Neil Alden Armstrong
Beautiful. Beautiful. Magnificent desolation.
Edwin Eugene 'Buzz' Aldrin, Jr.
Instead, picture a world from which we all suddenly vanished. Tomorrow.
Alan Weisman
Ghost of the Future...I fear you more than any spectre I have seen. But as I know your purpose is to do me good, and as I hope to live to be another man from what I was, I am prepared to bear you company, and do it with a thankful heart. Will you not speak to me?
Alarm, however quickly we realize it, is a sobering reality check and a matter of coming down to earth. In reaction to human activity, our planet is waging magnificent desolation. This second installment of Sublime Climate takes a view from above as much of the work in the show projects possible futures and forewarns hypothetical catastrophe. Alarm is a sampling of artists' works for our three-part exhibition addressing climate change, which, seem to be fear-based and which send clear warning signals that we are not accustomed to hearing.
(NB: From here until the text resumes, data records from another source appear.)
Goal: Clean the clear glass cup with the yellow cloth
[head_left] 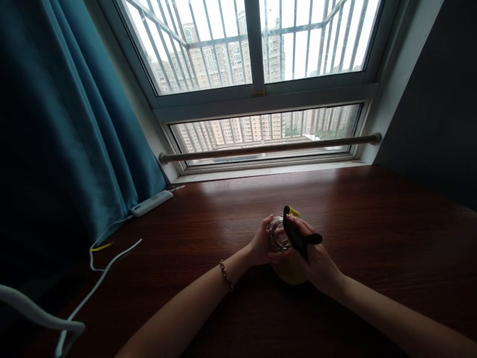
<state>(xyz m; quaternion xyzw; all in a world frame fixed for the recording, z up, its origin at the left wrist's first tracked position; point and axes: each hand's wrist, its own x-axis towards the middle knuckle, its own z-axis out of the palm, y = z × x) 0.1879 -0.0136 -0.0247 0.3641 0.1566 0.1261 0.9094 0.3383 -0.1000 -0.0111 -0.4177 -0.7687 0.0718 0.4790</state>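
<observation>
My left hand (pixel 261 244) wraps around a small clear glass (pixel 276 233) over the middle of the dark wooden table (pixel 372 223). My right hand (pixel 316 261) presses against the glass from the right and holds a yellow cloth (pixel 288 271) that shows below and behind the glass. A dark strip-like object (pixel 298 237) lies across my right hand's fingers and over the glass rim; I cannot tell what it is. A beaded bracelet (pixel 226 274) sits on my left wrist.
A white power strip (pixel 151 203) lies at the table's far left corner, with white cables (pixel 93 288) trailing toward the front left. A teal curtain (pixel 63 124) hangs at the left. A barred window (pixel 257 74) with a rail (pixel 268 147) runs along the back.
</observation>
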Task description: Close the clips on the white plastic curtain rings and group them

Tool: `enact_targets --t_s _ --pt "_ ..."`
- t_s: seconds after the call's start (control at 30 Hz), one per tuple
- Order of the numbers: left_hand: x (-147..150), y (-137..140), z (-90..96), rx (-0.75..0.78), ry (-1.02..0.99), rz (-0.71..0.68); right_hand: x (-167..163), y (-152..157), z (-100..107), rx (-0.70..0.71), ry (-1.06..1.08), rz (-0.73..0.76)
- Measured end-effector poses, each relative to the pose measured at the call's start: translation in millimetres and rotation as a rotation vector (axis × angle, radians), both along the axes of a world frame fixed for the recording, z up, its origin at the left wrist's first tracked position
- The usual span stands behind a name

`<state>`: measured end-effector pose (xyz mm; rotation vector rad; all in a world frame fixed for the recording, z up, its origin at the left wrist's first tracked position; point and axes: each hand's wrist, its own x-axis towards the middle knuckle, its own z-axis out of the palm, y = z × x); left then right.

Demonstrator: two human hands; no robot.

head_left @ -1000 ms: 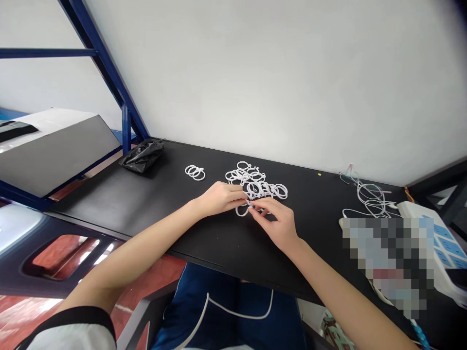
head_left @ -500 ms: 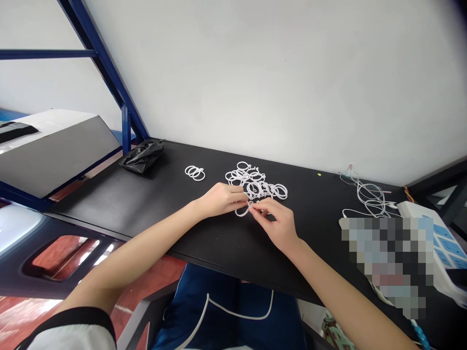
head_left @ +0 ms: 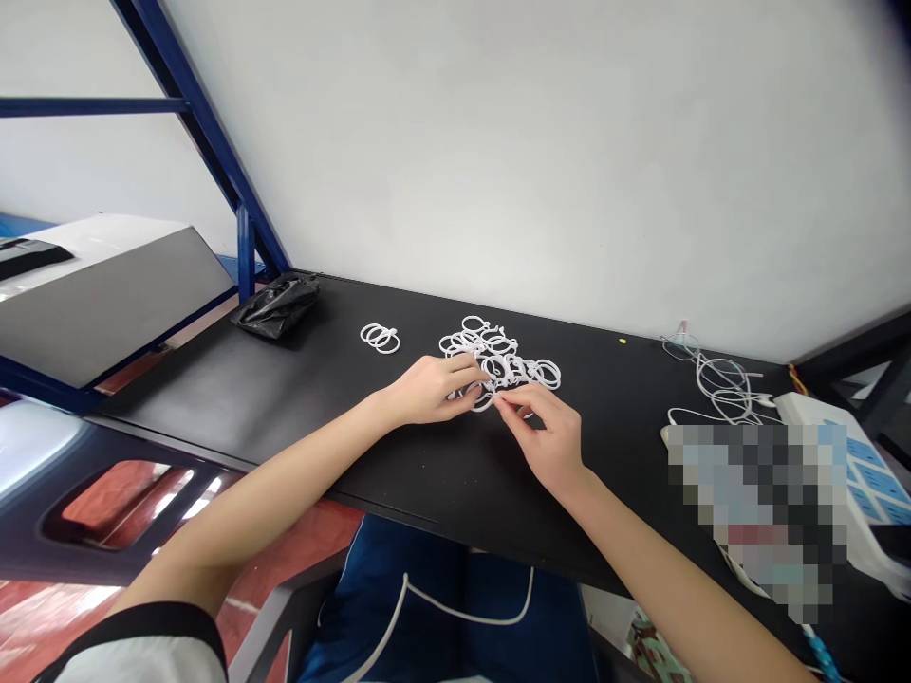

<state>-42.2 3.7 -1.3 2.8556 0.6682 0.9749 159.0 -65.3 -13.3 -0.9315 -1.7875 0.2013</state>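
Observation:
A heap of white plastic rings with small eyelets (head_left: 498, 368) lies on the black tabletop in front of me. At its near edge my right hand (head_left: 545, 432) pinches one white ring (head_left: 484, 406) between thumb and forefinger. My left hand (head_left: 437, 391) is just to the left of that ring, its thumb and forefinger apart; whether a fingertip still touches the ring is unclear. Both hands cover part of the heap's near side. Farther left, a small group of overlapping white rings (head_left: 380, 338) lies apart from the heap.
A crumpled black plastic bag (head_left: 279, 305) sits at the table's far left corner. On the right are a tangled white cable (head_left: 726, 384), a blurred-out item (head_left: 761, 512) and a white power strip (head_left: 818, 417). The wall (head_left: 527, 171) rises behind the table (head_left: 306, 389).
My left thumb and forefinger have parted from their closed grip at the ring. My right hand has shifted slightly to the right, with the pinched ring moving along.

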Motion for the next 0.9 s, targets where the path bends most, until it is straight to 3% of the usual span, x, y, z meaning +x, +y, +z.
enact_targets --t_s 0.17,0.9 --pt "-1.1 -1.0 2.1 -0.049 -0.012 -0.059 0.5 -0.3 1.4 0.011 0.01 -0.021" --pt "3.8 -1.0 -2.3 0.031 0.046 0.044 -0.4 1.2 0.4 -0.017 0.009 0.004"
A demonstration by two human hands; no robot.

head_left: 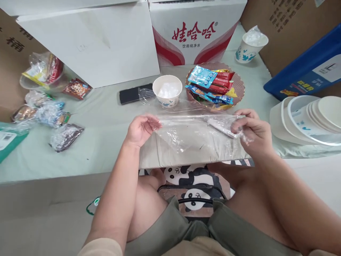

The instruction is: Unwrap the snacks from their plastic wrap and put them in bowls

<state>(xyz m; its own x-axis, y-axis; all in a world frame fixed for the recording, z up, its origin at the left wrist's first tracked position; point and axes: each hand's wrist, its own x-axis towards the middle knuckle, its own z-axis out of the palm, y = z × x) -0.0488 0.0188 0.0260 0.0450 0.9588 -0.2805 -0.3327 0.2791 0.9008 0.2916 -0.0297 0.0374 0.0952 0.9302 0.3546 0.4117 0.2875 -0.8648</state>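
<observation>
At far left, showing a green packet point(13, 142) on a pale green tablecloth point(103, 153), near several wrapped snacks point(49, 113). Just behind, displaying a clear bowl point(25, 83) filled with more packets. Moving rightward, presenting a white carton point(93, 49) at the back and a black phone point(129, 95) lying flat before it. With the left hand point(142, 129), pinching one edge of clear plastic film point(176, 137) between thumb and fingers. Stretching the film from hand to hand above the table's near edge, in front of a paper bowl point(174, 100) containing crumpled plastic. Farther right, showing a scalloped tray point(241, 85) heaped with snack packets point(210, 85). With the right hand point(253, 131), gripping the film's other end beside a slim white item point(222, 128), leaving unclear its position inside or behind the film. At far right, displaying a paper cup point(246, 53), a tilted blue pack point(298, 76) and white tubs point(278, 119).
</observation>
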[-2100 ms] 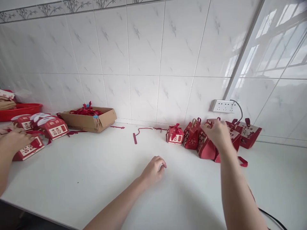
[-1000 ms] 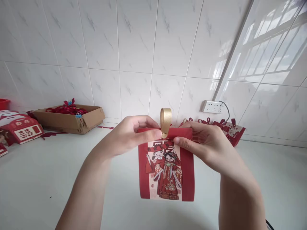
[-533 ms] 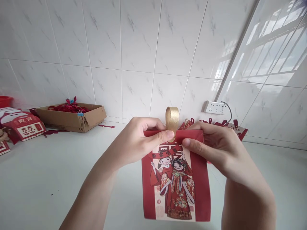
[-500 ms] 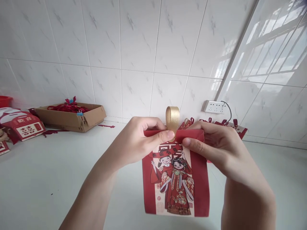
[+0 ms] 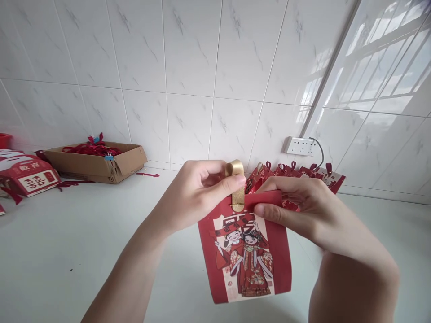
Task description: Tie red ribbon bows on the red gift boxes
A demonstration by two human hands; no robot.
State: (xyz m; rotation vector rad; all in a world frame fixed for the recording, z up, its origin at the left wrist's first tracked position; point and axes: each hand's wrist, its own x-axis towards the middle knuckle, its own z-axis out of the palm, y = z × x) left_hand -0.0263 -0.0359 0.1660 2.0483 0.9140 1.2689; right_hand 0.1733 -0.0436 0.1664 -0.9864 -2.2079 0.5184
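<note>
A red paper gift bag (image 5: 249,255), printed with a cartoon couple in traditional dress, hangs upright above the table in front of me. From its top edge rises a loop of gold ribbon (image 5: 238,199), its lower end lying flat on the bag's front. My left hand (image 5: 205,193) pinches this ribbon between thumb and fingers, just above the bag. With its thumb in front and fingers behind, my right hand (image 5: 296,211) grips the bag's upper right edge. The bag's back is hidden from me.
A cardboard box (image 5: 101,163) of dark red ribbons stands at the back left, beside red printed boxes (image 5: 32,177). Several red bags (image 5: 332,179) lean by the tiled wall at the back right, below a white power strip (image 5: 299,146).
My left hand has shifted from the bag's top edge up onto the gold ribbon, bending the loop. The bag has dropped slightly and tilted, while my right hand still holds its edge.
</note>
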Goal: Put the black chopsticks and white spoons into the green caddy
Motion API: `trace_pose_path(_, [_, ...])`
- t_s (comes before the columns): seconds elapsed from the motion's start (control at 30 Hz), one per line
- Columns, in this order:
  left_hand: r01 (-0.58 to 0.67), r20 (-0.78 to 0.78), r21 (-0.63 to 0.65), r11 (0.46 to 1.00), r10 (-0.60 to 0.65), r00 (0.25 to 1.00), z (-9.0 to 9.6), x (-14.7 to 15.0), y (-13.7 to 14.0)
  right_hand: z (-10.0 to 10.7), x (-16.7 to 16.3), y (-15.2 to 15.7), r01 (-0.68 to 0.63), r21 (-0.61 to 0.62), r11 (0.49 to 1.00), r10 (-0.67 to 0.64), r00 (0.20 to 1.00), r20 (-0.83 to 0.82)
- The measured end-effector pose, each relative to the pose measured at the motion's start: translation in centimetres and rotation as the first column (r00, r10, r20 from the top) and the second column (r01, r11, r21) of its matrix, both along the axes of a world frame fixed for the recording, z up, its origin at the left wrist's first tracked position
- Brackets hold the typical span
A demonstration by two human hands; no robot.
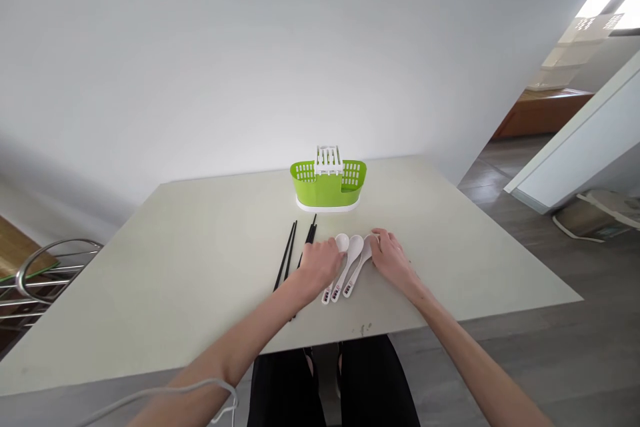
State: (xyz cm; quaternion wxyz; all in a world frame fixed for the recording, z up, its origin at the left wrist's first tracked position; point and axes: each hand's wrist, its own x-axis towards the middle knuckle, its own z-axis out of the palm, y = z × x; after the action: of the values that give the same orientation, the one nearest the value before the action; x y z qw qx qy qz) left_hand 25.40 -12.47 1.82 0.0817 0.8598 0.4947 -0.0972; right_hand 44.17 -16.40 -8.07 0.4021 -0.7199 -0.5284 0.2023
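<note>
Three white spoons (352,255) lie side by side on the table, bowls pointing away from me, with printed marks on their handles. My left hand (321,261) has its fingers curled at the bowl of the leftmost spoon and partly covers it. At the bowl of the rightmost spoon (363,255), my right hand (393,257) has its fingertips pressed on the rim. Black chopsticks (286,257) lie left of the spoons. A second group of black chopsticks (311,232) passes beneath my left hand and forearm, which hide part of it.
A green basket (327,192) with a white slatted top and white base stands near the wall behind the spoons. The pale table (200,247) has its front edge close to my legs. A metal rack (45,280) is at the left, and a white cable (200,383) crosses my left arm.
</note>
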Motion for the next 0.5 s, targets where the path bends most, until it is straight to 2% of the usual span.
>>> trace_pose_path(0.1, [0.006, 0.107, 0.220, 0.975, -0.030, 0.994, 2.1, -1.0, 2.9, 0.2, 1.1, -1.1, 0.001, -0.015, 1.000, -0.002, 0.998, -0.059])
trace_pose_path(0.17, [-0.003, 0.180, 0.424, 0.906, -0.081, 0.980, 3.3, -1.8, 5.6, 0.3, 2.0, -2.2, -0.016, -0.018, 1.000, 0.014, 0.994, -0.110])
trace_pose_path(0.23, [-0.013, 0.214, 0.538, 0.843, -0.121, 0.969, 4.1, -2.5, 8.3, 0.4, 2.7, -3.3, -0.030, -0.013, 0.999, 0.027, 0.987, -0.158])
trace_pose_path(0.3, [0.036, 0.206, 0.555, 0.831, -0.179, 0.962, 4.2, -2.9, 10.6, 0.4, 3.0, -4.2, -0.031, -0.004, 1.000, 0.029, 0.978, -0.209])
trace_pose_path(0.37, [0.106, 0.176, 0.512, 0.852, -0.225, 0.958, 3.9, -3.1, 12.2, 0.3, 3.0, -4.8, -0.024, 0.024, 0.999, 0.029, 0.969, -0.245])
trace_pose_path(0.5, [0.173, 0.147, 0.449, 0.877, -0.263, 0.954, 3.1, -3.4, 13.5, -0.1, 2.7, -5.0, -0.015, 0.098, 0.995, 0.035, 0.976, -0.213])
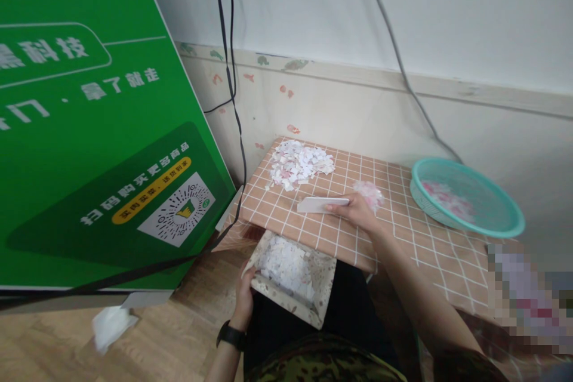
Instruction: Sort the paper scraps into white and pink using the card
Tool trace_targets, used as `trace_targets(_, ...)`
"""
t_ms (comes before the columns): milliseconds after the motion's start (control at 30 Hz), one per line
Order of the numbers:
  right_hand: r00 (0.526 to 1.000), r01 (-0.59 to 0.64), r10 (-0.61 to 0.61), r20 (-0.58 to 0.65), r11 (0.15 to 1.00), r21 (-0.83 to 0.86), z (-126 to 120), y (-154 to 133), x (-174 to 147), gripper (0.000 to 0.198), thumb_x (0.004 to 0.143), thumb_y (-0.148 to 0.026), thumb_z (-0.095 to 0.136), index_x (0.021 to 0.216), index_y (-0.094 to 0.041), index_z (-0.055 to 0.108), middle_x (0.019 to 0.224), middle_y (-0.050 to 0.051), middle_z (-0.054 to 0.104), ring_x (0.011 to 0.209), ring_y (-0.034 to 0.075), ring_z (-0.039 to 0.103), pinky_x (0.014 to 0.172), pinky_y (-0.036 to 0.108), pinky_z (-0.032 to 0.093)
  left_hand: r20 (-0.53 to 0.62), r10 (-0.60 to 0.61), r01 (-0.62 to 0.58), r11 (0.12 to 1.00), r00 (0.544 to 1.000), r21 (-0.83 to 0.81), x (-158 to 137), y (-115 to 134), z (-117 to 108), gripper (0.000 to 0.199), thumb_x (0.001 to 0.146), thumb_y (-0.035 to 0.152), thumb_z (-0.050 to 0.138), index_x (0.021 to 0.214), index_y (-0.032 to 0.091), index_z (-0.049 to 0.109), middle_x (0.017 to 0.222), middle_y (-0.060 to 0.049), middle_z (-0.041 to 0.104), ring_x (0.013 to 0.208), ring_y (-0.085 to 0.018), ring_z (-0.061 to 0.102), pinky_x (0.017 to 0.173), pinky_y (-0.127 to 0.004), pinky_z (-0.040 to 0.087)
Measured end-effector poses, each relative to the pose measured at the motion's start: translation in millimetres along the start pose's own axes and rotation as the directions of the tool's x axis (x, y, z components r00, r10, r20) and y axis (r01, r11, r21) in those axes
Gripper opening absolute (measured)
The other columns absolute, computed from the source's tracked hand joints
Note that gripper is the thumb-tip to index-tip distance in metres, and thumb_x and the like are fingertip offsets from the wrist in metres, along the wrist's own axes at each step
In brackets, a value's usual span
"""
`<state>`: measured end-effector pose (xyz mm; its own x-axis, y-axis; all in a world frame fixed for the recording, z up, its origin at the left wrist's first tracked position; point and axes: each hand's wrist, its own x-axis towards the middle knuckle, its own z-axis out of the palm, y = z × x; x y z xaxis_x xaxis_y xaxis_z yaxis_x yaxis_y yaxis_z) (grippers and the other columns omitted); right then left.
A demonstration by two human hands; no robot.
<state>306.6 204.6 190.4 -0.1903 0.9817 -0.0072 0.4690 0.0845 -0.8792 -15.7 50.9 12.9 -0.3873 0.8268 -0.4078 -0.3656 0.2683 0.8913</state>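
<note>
My left hand (246,289) grips the left edge of a shallow square tray (286,303), tilted just below the table's front edge. White paper scraps (286,268) lie inside it. Above the tabletop, my right hand (353,210) is closed on a flat white card (320,205), held with its long side roughly level. Behind the card a heap of torn paper scraps (301,162) is spread at the table's far left corner. A small pink and white pile (369,194) lies just beyond my right hand.
The table has a brown checked cloth (421,250). A teal plastic basket (514,224) with pink and white bits stands at the right. A big green panel (111,101) rises on the left, with a black cable (235,131) hanging before it. A white bag-like thing (111,325) lies on the floor.
</note>
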Motion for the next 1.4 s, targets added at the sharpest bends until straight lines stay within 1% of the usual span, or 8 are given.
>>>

Each piece in their own way engages that part of our limbic systems that motivates us to utilize the full complexity of neocortical skills with an express purpose of enacting a shift in direction. Collectively, once the recognition sets in, the work in Alarm—Projecting Global Change demands appropriate responsive action.
The work in our previous installment, Subliminal—Recognizing the Global Dilemma, examined the early warning signs—the ones that seemed to lie below our threshold of perception, the ones that stopped us in our tracks and caused us to recognize the imminent horrible beauty and the potential 'sacred horror.' In a sense, as primarily non-objective works, they tripped our silent alarms. The work in this present segment, however, is far more objective, nameable and blatant. If not didactic, the warning devices in this present show are at least not as covert. Therefore, if the bulk of the work in the previous show was subliminal, then these individual works place us in that strange zone of liminal territory—the in-between spaces of corridors, birth canals, doorways, gateways and all vehicles of transportation—neither here, nor there. By recognizing the liminal space that we are standing upon today, as neither being where we were, nor having yet arrived at where we will ultimately land, these works tell us that we are now on the threshold of something new. And just as the work in the previous exhibition set off our odd fascination and awe, this present collection of work advances us further along our path. These alarms are not only vehicles for igniting attentiveness; their assembly here signifies the necessity for a human change of attitude, much like Dickens's ghost of the future. They are projections of what might come to pass if we humans do not host a change of attitude.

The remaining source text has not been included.